Accountability After Brother’s Death
By GuestIn the following reflection piece, Hayley Cammarata, a longtime Canton resident, shares her thoughts on her brother’s death and the accountability questions that followed.
Not that long ago, I turned 44.
It should have been an ordinary birthday. Instead, it was the day I reached the age my older brother never lived beyond.
He died at 44.
There is something unnatural about becoming older than your older sibling. It feels like stepping into stolen time. Every hour I live now is an hour he was denied. Every birthday from here forward carries the same quiet fact: I am walking into years he never got to see.
And I cannot separate that realization from the weekend he died. From the people he called. From the person who answered.
My brother was struggling. He was trying to accept that past choices had slowed the progress he desperately wanted. He wasn’t asking to fall apart. He was asking for relief. He reached for someone he trusted, someone who knew him before addiction, before shame, before life became a negotiation with pain.
And when a hurting person calls, there is a moment — a razor-thin moment — where the person on the other end still has a choice, even if that choice is shaped by their own brokenness.
They can be the one who says: stay with me, we’ll get through this. Or they can be the one who feeds the fire.
The federal investigation brought clarity to what happened. The sequence of events was documented.
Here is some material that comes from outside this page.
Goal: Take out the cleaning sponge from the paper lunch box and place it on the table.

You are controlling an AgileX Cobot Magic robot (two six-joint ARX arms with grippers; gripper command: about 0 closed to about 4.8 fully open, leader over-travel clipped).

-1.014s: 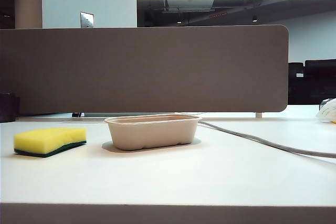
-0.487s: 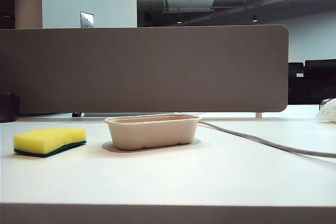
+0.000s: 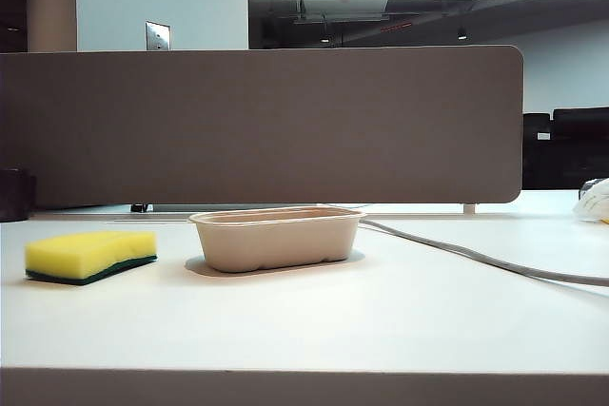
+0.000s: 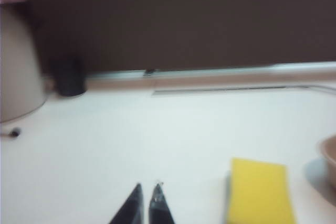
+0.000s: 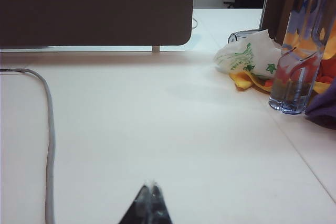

The path that led to my brother’s death was not random. He hadn’t lived in our hometown for years. His life had carried him far beyond it. Yet in a moment of vulnerability, he turned back toward someone familiar.
That person may not have physically handed him the drugs. They didn’t need to. They made the call.
They directed my brother to the source. They told him where to go and when. This person became the bridge between vulnerability and access.
Law enforcement could see that bridge. Records existed. The timeline was not theoretical.
And yet, at the time, the law was not structured to address what happens when a fatal drug transaction crosses state lines. The person who transferred the drugs was in one jurisdiction. The death occurred in another. The intermediary existed between them.
That gap is where the case stalled in my brother’s situation.
Not because what happened was unclear.
Not because the evidence was missing.
But because, at that moment, the structure of the law had not yet caught up to the reality of how addiction and distribution move across borders and networks.
Families like mine are told this is unfortunate. Complicated. A legal gray area.
But overdose is not gray.
It is final.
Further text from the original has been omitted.